Undang-Undang Minerba dan Undang-Undang Pasar Modal adalah dua ketentuan perundang-undangan yang berbeda dan tidak terikat satu sama lain. Undang-Undang Minerba bukanlah lex spesialis dari Undang-Undang Pasar Modal, karena jelas sekali dalam bagian “Menimbang” ataupun “Mengingat” Undang-Undang Minerba tidak tertulis adanya Undang-Undang Pasar Modal, padahal menurut Prof. Maria Indrati S. (Hakim Mahkamah Konstitusi dan juga Guru Besar Ilmu Perundang-Undangan di FH UI), bagian “Menimbang” dan “Mengingat” menunjukkan rujukan dari ketentuan suatu undang-undang[1]. Dengan demikian, apabila ketentuan dalam Undang-undang Minerba ada yang bertentangan dengan ketentuan Undang-Undang Pasar Modal, tidak dapat dikatakan bahwa lex spesialis derogat lex generalis (aturan hukum yang bersifat khusus mengenyampingkan aturan hukum yang bersifat umum), karena memang tidak ada hubungan lex spesialis dan lex generalis antara Undang-Undang Minerba dengan Undang-Undang Pasar Modal.
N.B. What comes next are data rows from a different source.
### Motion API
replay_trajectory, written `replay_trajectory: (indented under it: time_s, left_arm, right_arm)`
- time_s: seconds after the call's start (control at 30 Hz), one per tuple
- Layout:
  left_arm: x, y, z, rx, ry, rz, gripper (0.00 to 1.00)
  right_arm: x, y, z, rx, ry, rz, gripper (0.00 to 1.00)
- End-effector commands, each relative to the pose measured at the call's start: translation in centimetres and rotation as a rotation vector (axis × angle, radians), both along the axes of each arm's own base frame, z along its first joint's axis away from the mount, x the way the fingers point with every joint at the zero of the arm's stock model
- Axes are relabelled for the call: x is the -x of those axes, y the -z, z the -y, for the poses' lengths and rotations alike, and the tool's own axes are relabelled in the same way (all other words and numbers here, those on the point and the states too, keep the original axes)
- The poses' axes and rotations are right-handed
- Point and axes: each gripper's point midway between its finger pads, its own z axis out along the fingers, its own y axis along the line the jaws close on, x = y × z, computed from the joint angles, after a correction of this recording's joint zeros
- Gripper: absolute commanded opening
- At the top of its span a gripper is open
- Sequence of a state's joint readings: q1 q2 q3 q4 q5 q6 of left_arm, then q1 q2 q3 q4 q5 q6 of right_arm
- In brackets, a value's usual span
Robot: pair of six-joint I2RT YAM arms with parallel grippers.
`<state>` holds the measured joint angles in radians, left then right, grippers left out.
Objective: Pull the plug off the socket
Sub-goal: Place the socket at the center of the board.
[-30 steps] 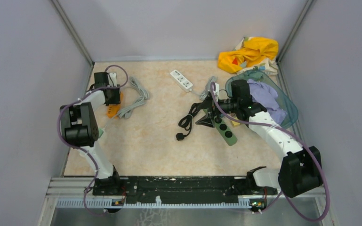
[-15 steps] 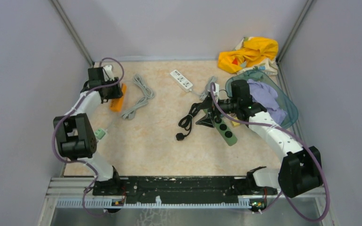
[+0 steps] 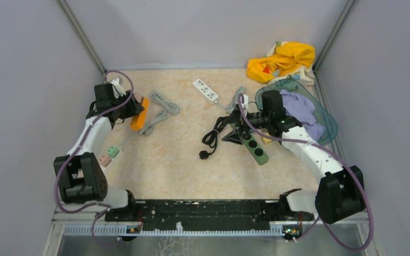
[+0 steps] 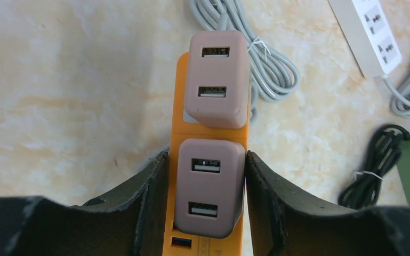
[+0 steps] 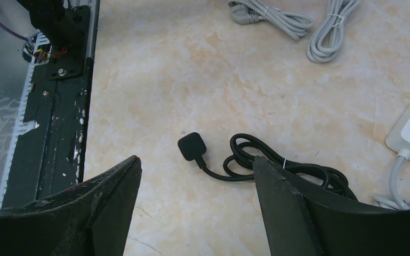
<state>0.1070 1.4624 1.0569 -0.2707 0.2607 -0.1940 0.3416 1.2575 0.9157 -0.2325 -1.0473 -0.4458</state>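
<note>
An orange power strip (image 4: pixel 180 109) carries two pink USB charger plugs, a far one (image 4: pixel 217 79) and a near one (image 4: pixel 209 186). My left gripper (image 4: pixel 205 156) is shut on the near pink plug, one finger against each of its sides. In the top view the strip (image 3: pixel 138 113) lies at the far left beside the left gripper (image 3: pixel 129 108). My right gripper (image 3: pixel 234 128) is open and empty above the table, over a black plug (image 5: pixel 192 145) and its coiled black cable (image 5: pixel 277 170), next to a green power strip (image 3: pixel 256 146).
A white power strip (image 3: pixel 205 90) and a grey cable bundle (image 3: pixel 162 106) lie at the back. A loose pink plug (image 3: pixel 105 159) and a green one (image 3: pixel 113 151) lie near the left wall. A teal basin (image 3: pixel 320 114) with cloth and a yellow cloth (image 3: pixel 282 60) fill the far right corner.
My left arm swung outward and its gripper carried the orange strip away from the near left, towards the back and then slightly right. The right arm has not moved.
</note>
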Motion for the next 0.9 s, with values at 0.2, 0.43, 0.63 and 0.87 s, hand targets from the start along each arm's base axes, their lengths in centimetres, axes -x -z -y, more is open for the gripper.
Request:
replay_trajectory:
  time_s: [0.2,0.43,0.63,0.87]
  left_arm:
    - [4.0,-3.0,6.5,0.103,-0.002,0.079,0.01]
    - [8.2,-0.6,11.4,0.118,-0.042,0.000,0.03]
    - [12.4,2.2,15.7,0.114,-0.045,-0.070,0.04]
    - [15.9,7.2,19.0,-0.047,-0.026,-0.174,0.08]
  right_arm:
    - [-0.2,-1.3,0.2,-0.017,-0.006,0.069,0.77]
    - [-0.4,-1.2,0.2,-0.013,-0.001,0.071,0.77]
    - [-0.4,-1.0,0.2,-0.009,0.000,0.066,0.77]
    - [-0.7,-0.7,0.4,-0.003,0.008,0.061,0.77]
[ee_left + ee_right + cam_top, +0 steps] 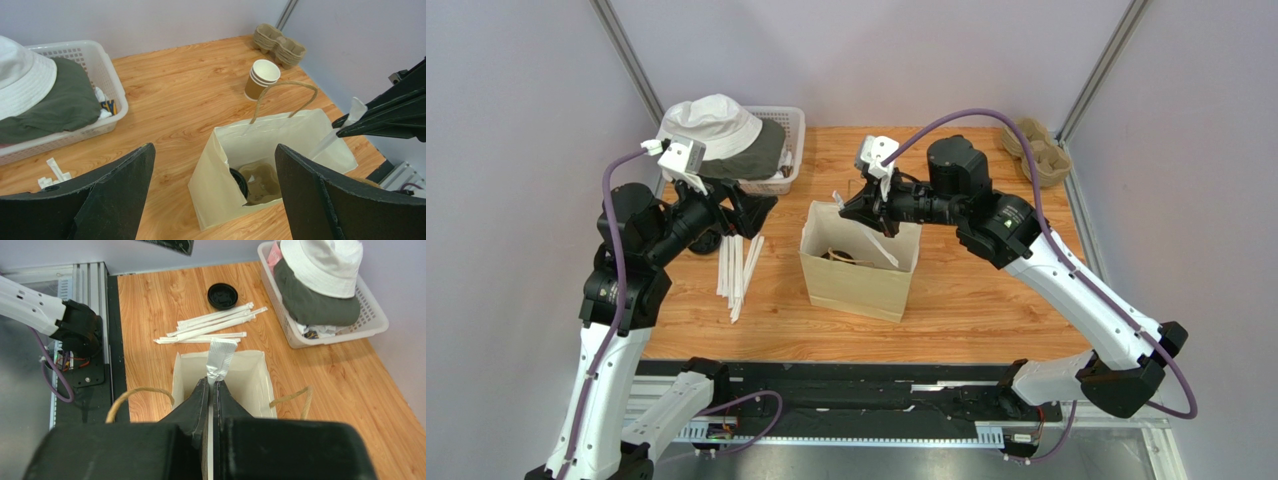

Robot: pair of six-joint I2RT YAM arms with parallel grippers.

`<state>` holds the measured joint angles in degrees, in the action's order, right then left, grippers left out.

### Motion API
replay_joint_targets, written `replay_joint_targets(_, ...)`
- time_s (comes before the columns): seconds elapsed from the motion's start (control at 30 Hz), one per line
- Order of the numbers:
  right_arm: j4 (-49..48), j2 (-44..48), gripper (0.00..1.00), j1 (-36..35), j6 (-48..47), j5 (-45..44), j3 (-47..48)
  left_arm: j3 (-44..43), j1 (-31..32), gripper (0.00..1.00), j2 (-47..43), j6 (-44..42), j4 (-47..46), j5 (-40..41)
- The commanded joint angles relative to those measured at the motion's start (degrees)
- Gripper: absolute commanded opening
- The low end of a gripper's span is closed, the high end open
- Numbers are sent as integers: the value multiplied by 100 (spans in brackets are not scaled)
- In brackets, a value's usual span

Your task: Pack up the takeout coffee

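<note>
The brown paper bag (856,270) stands open at mid table. Inside it, in the left wrist view, I see a pulp tray (261,184) and the black lid edge of the takeout coffee (239,181); its tan cup is hidden by the bag wall (220,180). My right gripper (850,208) is over the bag mouth, shut on a white wrapped straw (220,356) that slants down into the bag (255,375). The right gripper (212,384) shows its jaws pressed together on the straw. My left gripper (751,208) is open and empty, left of the bag (215,150).
A white basket (791,125) with a white hat (716,125) stands at the back left. Several wrapped straws (738,265) and a loose black disc (223,295) lie left of the bag. Stacked paper cups (262,79) and pulp trays (1036,150) stand at the back right.
</note>
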<state>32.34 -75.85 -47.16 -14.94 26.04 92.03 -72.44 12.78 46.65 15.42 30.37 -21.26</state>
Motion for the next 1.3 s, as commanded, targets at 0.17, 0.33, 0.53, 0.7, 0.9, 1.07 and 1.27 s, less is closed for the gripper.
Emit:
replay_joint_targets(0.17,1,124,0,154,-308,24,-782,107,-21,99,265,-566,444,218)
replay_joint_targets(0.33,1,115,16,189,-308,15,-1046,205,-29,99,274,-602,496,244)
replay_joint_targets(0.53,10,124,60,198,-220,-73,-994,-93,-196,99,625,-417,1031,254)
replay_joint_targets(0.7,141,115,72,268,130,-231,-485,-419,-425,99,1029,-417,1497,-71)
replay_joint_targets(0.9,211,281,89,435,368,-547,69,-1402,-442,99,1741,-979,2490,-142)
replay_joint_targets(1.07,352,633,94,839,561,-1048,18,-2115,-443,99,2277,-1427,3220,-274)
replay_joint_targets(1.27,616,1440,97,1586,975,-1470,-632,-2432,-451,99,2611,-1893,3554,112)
Dari keterangan tersebut, maka ketika aturan mengenai kewajiban divestasi saham asing dalam Undang-Undang Minerba bertentangan dengan hakikat dalam Undang-Undang Pasar Modal yang tidak membatasi kepemilikan saham asing pada perusahaan publik yang masuk melalui Pasar Modal, maka aturan kewajiban divestasi tersebut tidak dapat berlaku bagi saham asing yang masuk melalui Pasar Modal (aturan kewajiban divestasi tidak dapat mengeyampingkan bahwa dalam Pasar Modal tidak ada pembatasan mengenai besarnya saham asing yang masuk pada suatu perusahaan terbuka/publik melalui bursa).
Aturan mengenai kewajiban divestasi saham asing dalam Undang-Undang Minerba pada dasarnya hanya berlaku bagi penanaman modal asing secara langsung yang diatur oleh Undang-Undang No. 25 Tahun 2007 tentang Penanaman Modal. Hal ini disebabkan karena dalam ketentuan Undang-Undang Penanaman Modal tersebut memang diatur mengenai pembatasan terhadap saham asing yang masuk ke Indonesia secara langsung (foreign direct investment). Pengaturan mengenai pembatasan sektor usaha yang tidak boleh dimasuki oleh asing atau yang dapat dimasuki oleh asing dengan batas kepemilikan tertentu tersebut, diatur dalam Peraturan Presiden No. 111 Tahun 2007 atau yang lebih sering dikenal dengan Daftar Negatif Investasi. Adanya Daftar Negatif Investasi yang diatur sebagai pelaksanaan dari Undang-Undang Penanaman Modal ini memiliki hakikat atau tujuan yang sama dengan kewajiban divestasi saham asing dalam Undang-Undang Minerba, yaitu pembatasan terhadap saham asing yang masuk ke Indonesia.